Björn Töpel June 20, 2019, 9:13 a.m. UTC | #1
On Tue, 18 Jun 2019 at 14:00, Maxim Mikityanskiy <maximmi@mellanox.com> wrote:
>
> This series contains improvements to the AF_XDP kernel infrastructure
> and AF_XDP support in mlx5e. The infrastructure improvements are
> required for mlx5e, but also some of them benefit to all drivers, and
> some can be useful for other drivers that want to implement AF_XDP.
>
> The performance testing was performed on a machine with the following
> configuration:
>
> - 24 cores of Intel Xeon E5-2620 v3 @ 2.40 GHz
> - Mellanox ConnectX-5 Ex with 100 Gbit/s link
>
> The results with retpoline disabled, single stream:
>
> txonly: 33.3 Mpps (21.5 Mpps with queue and app pinned to the same CPU)
> rxdrop: 12.2 Mpps
> l2fwd: 9.4 Mpps
>
> The results with retpoline enabled, single stream:
>
> txonly: 21.3 Mpps (14.1 Mpps with queue and app pinned to the same CPU)
> rxdrop: 9.9 Mpps
> l2fwd: 6.8 Mpps
>
> v2 changes:
>
> Added patches for mlx5e and addressed the comments for v1. Rebased for
> bpf-next.
>
> v3 changes:
>
> Rebased for the newer bpf-next, resolved conflicts in libbpf. Addressed
> Björn's comments for coding style. Fixed a bug in error handling flow in
> mlx5e_open_xsk.
>
> v4 changes:
>
> UAPI is not changed, XSK RX queues are exposed to the kernel. The lower
> half of the available amount of RX queues are regular queues, and the
> upper half are XSK RX queues. The patch "xsk: Extend channels to support
> combined XSK/non-XSK traffic" was dropped. The final patch was reworked
> accordingly.
>
> Added "net/mlx5e: Attach/detach XDP program safely", as the changes
> introduced in the XSK patch base on the stuff from this one.
>
> Added "libbpf: Support drivers with non-combined channels", which aligns
> the condition in libbpf with the condition in the kernel.
>
> Rebased over the newer bpf-next.
>
> v5 changes:
>
> In v4, ethtool reports the number of channels as 'combined' and the
> number of XSK RX queues as 'rx' for mlx5e. It was changed, so that 'rx'
> is 0, and 'combined' reports the double amount of channels if there is
> an active UMEM - to make libbpf happy.
>
> The patch for libbpf was dropped. Although it's still useful and fixes
> things, it raises some disagreement, so I'm dropping it - it's no longer
> useful for mlx5e anymore after the change above.
>

Just a heads-up: There are some checkpatch warnings (>80 chars/line)
for the mlnx5 driver parts, and the series didn't apply cleanly on
bpf-next for me.

I haven't been able to test the mlnx5 parts.

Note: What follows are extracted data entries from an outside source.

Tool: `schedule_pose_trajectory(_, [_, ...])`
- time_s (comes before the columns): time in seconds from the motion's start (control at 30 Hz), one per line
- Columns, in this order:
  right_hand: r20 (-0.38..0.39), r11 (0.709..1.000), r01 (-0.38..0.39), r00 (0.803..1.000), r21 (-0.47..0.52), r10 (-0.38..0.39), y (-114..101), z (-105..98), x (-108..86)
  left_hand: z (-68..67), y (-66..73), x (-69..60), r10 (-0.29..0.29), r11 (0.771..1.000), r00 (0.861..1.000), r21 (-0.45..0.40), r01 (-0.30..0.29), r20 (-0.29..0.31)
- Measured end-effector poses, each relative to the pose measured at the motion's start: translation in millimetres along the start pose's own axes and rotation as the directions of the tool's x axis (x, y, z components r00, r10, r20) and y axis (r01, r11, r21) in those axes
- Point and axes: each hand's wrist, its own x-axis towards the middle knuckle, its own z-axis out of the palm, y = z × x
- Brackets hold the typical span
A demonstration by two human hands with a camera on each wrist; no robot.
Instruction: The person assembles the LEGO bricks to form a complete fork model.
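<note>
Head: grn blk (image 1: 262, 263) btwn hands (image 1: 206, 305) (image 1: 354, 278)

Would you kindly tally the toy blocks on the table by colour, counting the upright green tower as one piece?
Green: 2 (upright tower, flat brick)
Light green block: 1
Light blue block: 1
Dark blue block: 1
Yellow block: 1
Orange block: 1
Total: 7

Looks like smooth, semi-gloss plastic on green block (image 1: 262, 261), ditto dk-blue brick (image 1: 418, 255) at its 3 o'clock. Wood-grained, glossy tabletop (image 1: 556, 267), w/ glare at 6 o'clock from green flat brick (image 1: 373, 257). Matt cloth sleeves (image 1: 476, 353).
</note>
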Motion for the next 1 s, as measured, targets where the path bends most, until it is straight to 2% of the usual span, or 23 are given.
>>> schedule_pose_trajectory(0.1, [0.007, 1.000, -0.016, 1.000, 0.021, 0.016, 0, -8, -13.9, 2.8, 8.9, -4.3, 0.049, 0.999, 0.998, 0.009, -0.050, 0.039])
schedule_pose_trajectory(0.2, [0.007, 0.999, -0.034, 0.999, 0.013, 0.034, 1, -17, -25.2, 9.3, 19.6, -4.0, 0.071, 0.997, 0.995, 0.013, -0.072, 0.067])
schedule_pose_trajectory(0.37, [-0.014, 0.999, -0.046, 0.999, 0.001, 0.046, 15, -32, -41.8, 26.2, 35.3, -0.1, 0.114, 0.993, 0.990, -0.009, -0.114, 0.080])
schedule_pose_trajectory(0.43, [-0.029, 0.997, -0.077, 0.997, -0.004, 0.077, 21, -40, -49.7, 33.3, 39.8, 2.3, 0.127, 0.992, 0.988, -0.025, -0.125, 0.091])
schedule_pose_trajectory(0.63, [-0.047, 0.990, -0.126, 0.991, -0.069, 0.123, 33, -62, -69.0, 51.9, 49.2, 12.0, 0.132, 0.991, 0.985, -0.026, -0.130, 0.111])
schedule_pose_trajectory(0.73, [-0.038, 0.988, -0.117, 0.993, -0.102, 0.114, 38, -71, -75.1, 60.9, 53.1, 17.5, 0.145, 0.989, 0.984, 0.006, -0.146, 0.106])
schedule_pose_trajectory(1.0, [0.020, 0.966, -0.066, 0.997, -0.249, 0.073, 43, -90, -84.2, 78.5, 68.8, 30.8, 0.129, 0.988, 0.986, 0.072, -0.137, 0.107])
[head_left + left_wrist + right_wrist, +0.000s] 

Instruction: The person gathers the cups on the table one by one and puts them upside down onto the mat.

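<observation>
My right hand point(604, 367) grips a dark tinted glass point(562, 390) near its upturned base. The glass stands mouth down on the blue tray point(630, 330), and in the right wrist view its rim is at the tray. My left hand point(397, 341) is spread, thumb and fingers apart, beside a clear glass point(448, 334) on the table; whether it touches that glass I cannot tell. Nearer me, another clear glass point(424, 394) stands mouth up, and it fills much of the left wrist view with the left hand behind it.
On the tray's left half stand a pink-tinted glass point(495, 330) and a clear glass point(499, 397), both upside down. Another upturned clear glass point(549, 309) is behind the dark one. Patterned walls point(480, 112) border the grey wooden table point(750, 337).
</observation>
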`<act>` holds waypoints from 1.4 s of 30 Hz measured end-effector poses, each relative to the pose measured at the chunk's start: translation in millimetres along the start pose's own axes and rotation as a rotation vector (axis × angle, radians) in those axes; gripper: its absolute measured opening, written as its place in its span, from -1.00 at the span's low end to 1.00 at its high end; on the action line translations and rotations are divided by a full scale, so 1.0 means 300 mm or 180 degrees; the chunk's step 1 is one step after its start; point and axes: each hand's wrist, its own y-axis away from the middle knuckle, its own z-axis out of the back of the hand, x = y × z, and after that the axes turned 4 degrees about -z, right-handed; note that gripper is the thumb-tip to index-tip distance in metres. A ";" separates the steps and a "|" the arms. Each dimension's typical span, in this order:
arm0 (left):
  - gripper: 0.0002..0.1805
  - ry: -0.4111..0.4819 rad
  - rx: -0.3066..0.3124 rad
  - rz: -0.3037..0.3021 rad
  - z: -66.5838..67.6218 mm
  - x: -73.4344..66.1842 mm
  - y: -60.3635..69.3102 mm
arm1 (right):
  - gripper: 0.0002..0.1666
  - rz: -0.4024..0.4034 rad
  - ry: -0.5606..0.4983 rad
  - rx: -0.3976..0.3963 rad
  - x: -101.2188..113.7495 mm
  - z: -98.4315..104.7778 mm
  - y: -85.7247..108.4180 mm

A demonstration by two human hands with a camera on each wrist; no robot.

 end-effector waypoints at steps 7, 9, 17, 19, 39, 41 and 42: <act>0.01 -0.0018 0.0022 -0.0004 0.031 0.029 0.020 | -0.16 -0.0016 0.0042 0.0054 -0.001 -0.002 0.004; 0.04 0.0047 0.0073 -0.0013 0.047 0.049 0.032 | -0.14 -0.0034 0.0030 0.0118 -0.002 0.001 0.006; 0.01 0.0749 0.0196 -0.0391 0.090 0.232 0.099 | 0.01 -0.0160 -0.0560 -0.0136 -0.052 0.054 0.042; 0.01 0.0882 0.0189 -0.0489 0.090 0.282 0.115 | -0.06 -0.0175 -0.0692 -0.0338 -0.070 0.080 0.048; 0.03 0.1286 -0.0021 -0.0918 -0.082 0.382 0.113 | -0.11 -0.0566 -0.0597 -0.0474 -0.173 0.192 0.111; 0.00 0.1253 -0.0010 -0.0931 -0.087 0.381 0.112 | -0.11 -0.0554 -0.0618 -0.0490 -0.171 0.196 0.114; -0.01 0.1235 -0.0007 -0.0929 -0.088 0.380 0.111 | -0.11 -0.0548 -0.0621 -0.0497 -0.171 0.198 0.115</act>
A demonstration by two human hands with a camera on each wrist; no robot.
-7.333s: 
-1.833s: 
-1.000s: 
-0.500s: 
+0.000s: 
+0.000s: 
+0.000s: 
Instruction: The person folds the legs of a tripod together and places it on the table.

Parts of the series are unrelated/orthogonal, and could be submitted
as separate series, e.g. patches {1,7} and patches {3,4}. No blockers
for me, though.

Thanks for the hard work!

For the series:
Acked-by: Björn Töpel <bjorn.topel@intel.com>
Saeed Mahameed June 21, 2019, 7:52 p.m. UTC | #2
On Thu, Jun 20, 2019 at 2:13 AM Björn Töpel <bjorn.topel@gmail.com> wrote:
>
> On Tue, 18 Jun 2019 at 14:00, Maxim Mikityanskiy <maximmi@mellanox.com> wrote:
> >
> > This series contains improvements to the AF_XDP kernel infrastructure
> > and AF_XDP support in mlx5e. The infrastructure improvements are
> > required for mlx5e, but also some of them benefit to all drivers, and
> > some can be useful for other drivers that want to implement AF_XDP.
> >
> > The performance testing was performed on a machine with the following
> > configuration:
> >
> > - 24 cores of Intel Xeon E5-2620 v3 @ 2.40 GHz
> > - Mellanox ConnectX-5 Ex with 100 Gbit/s link
> >
> > The results with retpoline disabled, single stream:
> >
> > txonly: 33.3 Mpps (21.5 Mpps with queue and app pinned to the same CPU)
> > rxdrop: 12.2 Mpps
> > l2fwd: 9.4 Mpps
> >
> > The results with retpoline enabled, single stream:
> >
> > txonly: 21.3 Mpps (14.1 Mpps with queue and app pinned to the same CPU)
> > rxdrop: 9.9 Mpps
> > l2fwd: 6.8 Mpps
> >
> > v2 changes:
> >
> > Added patches for mlx5e and addressed the comments for v1. Rebased for
> > bpf-next.
> >
> > v3 changes:
> >
> > Rebased for the newer bpf-next, resolved conflicts in libbpf. Addressed
> > Björn's comments for coding style. Fixed a bug in error handling flow in
> > mlx5e_open_xsk.
> >
> > v4 changes:
> >
> > UAPI is not changed, XSK RX queues are exposed to the kernel. The lower
> > half of the available amount of RX queues are regular queues, and the
> > upper half are XSK RX queues. The patch "xsk: Extend channels to support
> > combined XSK/non-XSK traffic" was dropped. The final patch was reworked
> > accordingly.
> >
> > Added "net/mlx5e: Attach/detach XDP program safely", as the changes
> > introduced in the XSK patch base on the stuff from this one.
> >
> > Added "libbpf: Support drivers with non-combined channels", which aligns
> > the condition in libbpf with the condition in the kernel.
> >
> > Rebased over the newer bpf-next.
> >
> > v5 changes:
> >
> > In v4, ethtool reports the number of channels as 'combined' and the
> > number of XSK RX queues as 'rx' for mlx5e. It was changed, so that 'rx'
> > is 0, and 'combined' reports the double amount of channels if there is
> > an active UMEM - to make libbpf happy.
> >
> > The patch for libbpf was dropped. Although it's still useful and fixes
> > things, it raises some disagreement, so I'm dropping it - it's no longer
> > useful for mlx5e anymore after the change above.
> >
>
> Just a heads-up: There are some checkpatch warnings (>80 chars/line)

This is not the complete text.